Another week almost done, three weeks since surgery. Last couple of days have been difficult, pain has been a major issue. Found my self having to take more and more Advil without much relief. Weather had been wet and cool, not sure if that had anything to do with it or if it was just because of the last "fill". I did see my family doctor yesterday and she was concerned about the amount of Advil I was taking in a 24 hour period. Her concern not just GI bleeding but possible bleeding during a "fill", gees never thought of that, definitely want to avoid that! The Doctor gave me some neurontin (supposed to help with nerve pain) told me to take it at night. I am encouraged, first of all I slept all night, didn't wake up until 6:30, which is pretty good for me, the best part is I have been able to cut the amount of Advil I have been taking in half. I still have pain but it seems to be much more manageable. The other thing that had been bothering me was I had lost some range of motion with the pain. Now that the pain is controlled better, I have been able to resume the exercises I was doing to stretch out my muscles. Still numbness, swelling  under left arm but no worse than it has been. 
Celebrating feeling better, by putting "real" clothes on, you know pants with a button and  zipper, of course since I didn't even get dressed until after noon, not sure it really counts. When I was working I would wonder what it would be like to be home. I would think of all the things I could do, work in the garden, whip up new recipes, take classes, putter around in the house.
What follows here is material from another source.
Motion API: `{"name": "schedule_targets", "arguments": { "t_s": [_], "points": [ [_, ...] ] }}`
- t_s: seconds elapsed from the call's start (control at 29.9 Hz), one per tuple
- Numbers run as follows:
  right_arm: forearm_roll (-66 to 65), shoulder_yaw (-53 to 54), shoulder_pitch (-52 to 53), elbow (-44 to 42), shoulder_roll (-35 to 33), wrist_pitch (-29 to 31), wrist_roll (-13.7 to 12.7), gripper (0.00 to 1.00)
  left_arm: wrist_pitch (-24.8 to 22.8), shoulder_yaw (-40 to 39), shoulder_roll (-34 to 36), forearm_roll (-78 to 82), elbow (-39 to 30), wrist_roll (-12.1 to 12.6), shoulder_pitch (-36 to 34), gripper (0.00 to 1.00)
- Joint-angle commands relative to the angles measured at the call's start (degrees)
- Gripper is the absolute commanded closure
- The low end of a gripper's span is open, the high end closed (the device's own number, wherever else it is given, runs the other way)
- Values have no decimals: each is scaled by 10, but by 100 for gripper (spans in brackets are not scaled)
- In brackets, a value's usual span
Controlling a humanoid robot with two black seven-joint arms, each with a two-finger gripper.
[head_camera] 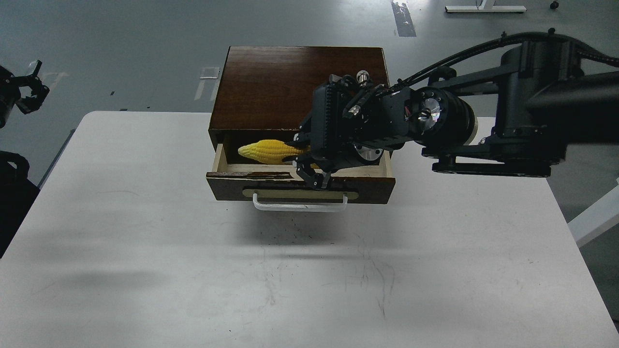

OK, so I am home and of course I can't do any of this stuff yet. I could focus on what I can't do but that would be unproductive. I can do allot though, I am able to focus enough to read again. I have a stack of books that I have never had enough time to read, I have time now. My lack of schedule has given me the opportunity to connect with friends,haven't always had the time to do that, I have time to listen to my IPod, lots of teachings/sermons are loaded on it, lots of opportunity to feed my spirit. I may not be where I would like to be right now, not doing all that I would want to do, but I know I am where God would have me. Can there be a better place to be?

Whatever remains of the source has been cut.